_PROBLEM TO WORK ON_. Please return each line of the listing below exactly as written.

PROVIDED ENTRIES Block Start

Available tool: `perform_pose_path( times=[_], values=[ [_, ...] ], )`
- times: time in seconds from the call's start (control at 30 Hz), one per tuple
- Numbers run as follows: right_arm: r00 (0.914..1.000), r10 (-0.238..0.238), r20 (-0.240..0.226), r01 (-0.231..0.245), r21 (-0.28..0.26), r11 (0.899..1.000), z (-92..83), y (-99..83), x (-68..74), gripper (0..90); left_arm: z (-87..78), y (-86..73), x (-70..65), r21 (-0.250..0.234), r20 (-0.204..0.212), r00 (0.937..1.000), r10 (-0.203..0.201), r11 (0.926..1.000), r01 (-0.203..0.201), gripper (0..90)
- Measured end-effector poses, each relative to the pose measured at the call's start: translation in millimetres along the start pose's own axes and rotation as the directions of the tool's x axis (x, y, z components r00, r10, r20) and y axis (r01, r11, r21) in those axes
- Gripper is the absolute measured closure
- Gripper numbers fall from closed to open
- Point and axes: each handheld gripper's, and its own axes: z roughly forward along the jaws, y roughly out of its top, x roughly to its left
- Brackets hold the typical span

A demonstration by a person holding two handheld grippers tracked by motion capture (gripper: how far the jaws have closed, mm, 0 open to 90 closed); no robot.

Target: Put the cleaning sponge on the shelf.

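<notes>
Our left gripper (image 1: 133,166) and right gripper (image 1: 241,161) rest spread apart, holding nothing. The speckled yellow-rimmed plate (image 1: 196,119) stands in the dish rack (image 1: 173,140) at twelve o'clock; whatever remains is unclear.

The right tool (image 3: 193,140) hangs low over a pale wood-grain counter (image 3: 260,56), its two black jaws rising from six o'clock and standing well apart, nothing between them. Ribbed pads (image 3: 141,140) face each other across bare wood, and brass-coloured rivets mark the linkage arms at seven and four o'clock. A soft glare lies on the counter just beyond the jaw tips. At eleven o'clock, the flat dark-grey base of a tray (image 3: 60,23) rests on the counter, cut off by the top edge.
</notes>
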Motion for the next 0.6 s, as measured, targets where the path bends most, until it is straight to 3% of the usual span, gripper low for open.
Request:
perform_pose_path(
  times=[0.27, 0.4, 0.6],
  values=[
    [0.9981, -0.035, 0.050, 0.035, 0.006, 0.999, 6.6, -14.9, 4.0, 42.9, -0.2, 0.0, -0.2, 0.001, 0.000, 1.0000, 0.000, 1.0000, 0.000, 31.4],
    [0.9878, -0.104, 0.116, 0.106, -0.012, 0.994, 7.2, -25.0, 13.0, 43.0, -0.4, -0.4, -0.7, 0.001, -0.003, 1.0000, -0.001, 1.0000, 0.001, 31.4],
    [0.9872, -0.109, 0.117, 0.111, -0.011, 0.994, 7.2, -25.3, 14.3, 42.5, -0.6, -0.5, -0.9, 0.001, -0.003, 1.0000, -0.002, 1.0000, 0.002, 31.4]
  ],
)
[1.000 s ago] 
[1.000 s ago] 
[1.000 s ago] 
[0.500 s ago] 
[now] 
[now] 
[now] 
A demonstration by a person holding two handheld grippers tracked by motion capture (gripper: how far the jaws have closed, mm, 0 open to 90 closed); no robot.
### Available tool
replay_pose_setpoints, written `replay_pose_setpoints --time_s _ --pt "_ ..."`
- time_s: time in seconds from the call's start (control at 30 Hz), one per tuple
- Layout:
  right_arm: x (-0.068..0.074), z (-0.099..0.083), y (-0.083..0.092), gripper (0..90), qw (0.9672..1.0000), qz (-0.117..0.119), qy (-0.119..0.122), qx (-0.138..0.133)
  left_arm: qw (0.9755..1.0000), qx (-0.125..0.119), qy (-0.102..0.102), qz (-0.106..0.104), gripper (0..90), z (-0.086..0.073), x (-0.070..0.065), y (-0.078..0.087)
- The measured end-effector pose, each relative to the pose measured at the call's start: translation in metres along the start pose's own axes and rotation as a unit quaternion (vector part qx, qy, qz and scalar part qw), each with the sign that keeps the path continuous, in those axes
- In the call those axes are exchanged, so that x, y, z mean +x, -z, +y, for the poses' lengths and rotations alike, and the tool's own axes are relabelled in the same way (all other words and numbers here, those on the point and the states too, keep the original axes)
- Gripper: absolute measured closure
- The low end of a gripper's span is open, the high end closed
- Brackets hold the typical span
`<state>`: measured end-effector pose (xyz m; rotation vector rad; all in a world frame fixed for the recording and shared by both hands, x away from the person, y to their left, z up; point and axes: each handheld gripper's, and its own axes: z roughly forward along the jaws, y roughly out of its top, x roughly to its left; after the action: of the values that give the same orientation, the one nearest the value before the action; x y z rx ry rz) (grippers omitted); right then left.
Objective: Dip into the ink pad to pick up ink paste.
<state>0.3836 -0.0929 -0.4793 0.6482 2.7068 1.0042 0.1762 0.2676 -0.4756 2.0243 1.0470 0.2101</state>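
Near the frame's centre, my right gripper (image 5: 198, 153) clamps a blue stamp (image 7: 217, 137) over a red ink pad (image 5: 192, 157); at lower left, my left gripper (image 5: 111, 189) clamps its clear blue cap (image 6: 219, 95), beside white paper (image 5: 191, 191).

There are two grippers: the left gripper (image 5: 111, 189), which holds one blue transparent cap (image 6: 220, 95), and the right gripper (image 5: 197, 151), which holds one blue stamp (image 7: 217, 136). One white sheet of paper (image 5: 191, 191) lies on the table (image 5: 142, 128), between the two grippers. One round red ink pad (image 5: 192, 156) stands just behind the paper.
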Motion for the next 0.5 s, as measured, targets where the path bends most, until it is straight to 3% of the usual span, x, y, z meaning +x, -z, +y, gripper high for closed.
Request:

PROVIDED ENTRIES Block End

_ANSWER FOR THE TASK_.
Available tool: `perform_pose_path( times=[_], values=[ [_, ...] ], )`
- times: time in seconds from the call's start (control at 30 Hz), one per tuple
- Numbers run as follows: right_arm: r00 (0.914..1.000), r10 (-0.238..0.238), r20 (-0.240..0.226), r01 (-0.231..0.245), r21 (-0.28..0.26), r11 (0.899..1.000), z (-92..83), y (-99..83), x (-68..74), gripper (0..90); left_arm: z (-87..78), y (-86..73), x (-70..65), r21 (-0.250..0.234), r20 (-0.204..0.212), r00 (0.937..1.000), r10 (-0.203..0.201), r11 (0.926..1.000), r01 (-0.203..0.201), gripper (0..90)
- Measured end-effector poses, each relative to the pose measured at the call's start: translation in millimetres along the start pose's own axes and rotation as the directions of the tool's x axis (x, y, z components r00, r10, r20) and y axis (r01, r11, r21) in those axes
- Gripper is the absolute measured closure
- Gripper numbers fall from closed to open
- Point and axes: each handheld gripper's, and its own axes: z roughly forward along the jaws, y roughly out of its top, x roughly to its left
- Brackets hold the typical span

A demonstration by a person holding two handheld grippers tracked by motion capture (gripper: how far the jaws have closed, mm, 0 open to 90 closed); no robot.

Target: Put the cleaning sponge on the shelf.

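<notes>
Our left gripper (image 1: 133,166) and right gripper (image 1: 241,161) rest spread apart, holding nothing. The speckled yellow-rimmed plate (image 1: 196,119) stands in the dish rack (image 1: 173,140) at twelve o'clock; whatever remains is unclear.

The right tool (image 3: 193,140) hangs low over a pale wood-grain counter (image 3: 260,56), its two black jaws rising from six o'clock and standing well apart, nothing between them. Ribbed pads (image 3: 141,140) face each other across bare wood, and brass-coloured rivets mark the linkage arms at seven and four o'clock. A soft glare lies on the counter just beyond the jaw tips. At eleven o'clock, the flat dark-grey base of a tray (image 3: 60,23) rests on the counter, cut off by the top edge.
</notes>
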Motion for the next 0.6 s, as measured, targets where the path bends most, until it is straight to 3% of the usual span, gripper low for open.
Request:
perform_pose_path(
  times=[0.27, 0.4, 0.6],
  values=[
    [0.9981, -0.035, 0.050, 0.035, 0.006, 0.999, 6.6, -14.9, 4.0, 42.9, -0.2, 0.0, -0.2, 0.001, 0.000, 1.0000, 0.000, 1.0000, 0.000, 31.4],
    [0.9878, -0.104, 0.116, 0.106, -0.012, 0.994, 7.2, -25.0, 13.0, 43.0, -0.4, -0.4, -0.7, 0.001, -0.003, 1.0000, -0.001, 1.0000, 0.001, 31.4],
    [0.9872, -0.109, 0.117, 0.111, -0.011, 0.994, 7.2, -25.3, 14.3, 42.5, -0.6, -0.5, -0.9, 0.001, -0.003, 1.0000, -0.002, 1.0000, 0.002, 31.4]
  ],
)
[1.000 s ago] 
[1.000 s ago] 
[1.000 s ago] 
[0.500 s ago] 
[now] 
[now] 
[now] 
A demonstration by a person holding two handheld grippers tracked by motion capture (gripper: how far the jaws have closed, mm, 0 open to 90 closed); no robot.
### Available tool
replay_pose_setpoints, written `replay_pose_setpoints --time_s _ --pt "_ ..."`
- time_s: time in seconds from the call's start (control at 30 Hz), one per tuple
- Layout:
  right_arm: x (-0.068..0.074), z (-0.099..0.083), y (-0.083..0.092), gripper (0..90), qw (0.9672..1.0000), qz (-0.117..0.119), qy (-0.119..0.122), qx (-0.138..0.133)
  left_arm: qw (0.9755..1.0000), qx (-0.125..0.119), qy (-0.102..0.102), qz (-0.106..0.104), gripper (0..90), z (-0.086..0.073), x (-0.070..0.065), y (-0.078..0.087)
- The measured end-effector pose, each relative to the pose measured at the call's start: translation in metres along the start pose's own axes and rotation as a unit quaternion (vector part qx, qy, qz and scalar part qw), each with the sign that keeps the path continuous, in those axes
- In the call those axes are exchanged, so that x, y, z mean +x, -z, +y, for the poses' lengths and rotations alike, and the tool's own axes are relabelled in the same way (all other words and numbers here, those on the point and the states too, keep the original axes)
- Gripper: absolute measured closure
- The low end of a gripper's span is open, the high end closed
- Brackets hold the typical span
`<state>`: measured end-effector pose (xyz m; rotation vector rad; all in a world frame fixed for the recording and shared by both hands, x away from the person, y to their left, z up; point and axes: each handheld gripper's, and its own axes: z roughly forward along the jaws, y roughly out of its top, x roughly to its left; after the action: of the values that give the same orientation, the one nearest the value before the action; x y z rx ry rz) (grippers omitted); right then left.
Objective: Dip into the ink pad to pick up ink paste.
<state>0.3836 -0.0929 -0.4793 0.6482 2.7068 1.0042 0.1762 0.2676 -0.4756 2.0243 1.0470 0.2101</state>
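Near the frame's centre, my right gripper (image 5: 198, 153) clamps a blue stamp (image 7: 217, 137) over a red ink pad (image 5: 192, 157); at lower left, my left gripper (image 5: 111, 189) clamps its clear blue cap (image 6: 219, 95), beside white paper (image 5: 191, 191).

There are two grippers: the left gripper (image 5: 111, 189), which holds one blue transparent cap (image 6: 220, 95), and the right gripper (image 5: 197, 151), which holds one blue stamp (image 7: 217, 136). One white sheet of paper (image 5: 191, 191) lies on the table (image 5: 142, 128), between the two grippers. One round red ink pad (image 5: 192, 156) stands just behind the paper.
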Motion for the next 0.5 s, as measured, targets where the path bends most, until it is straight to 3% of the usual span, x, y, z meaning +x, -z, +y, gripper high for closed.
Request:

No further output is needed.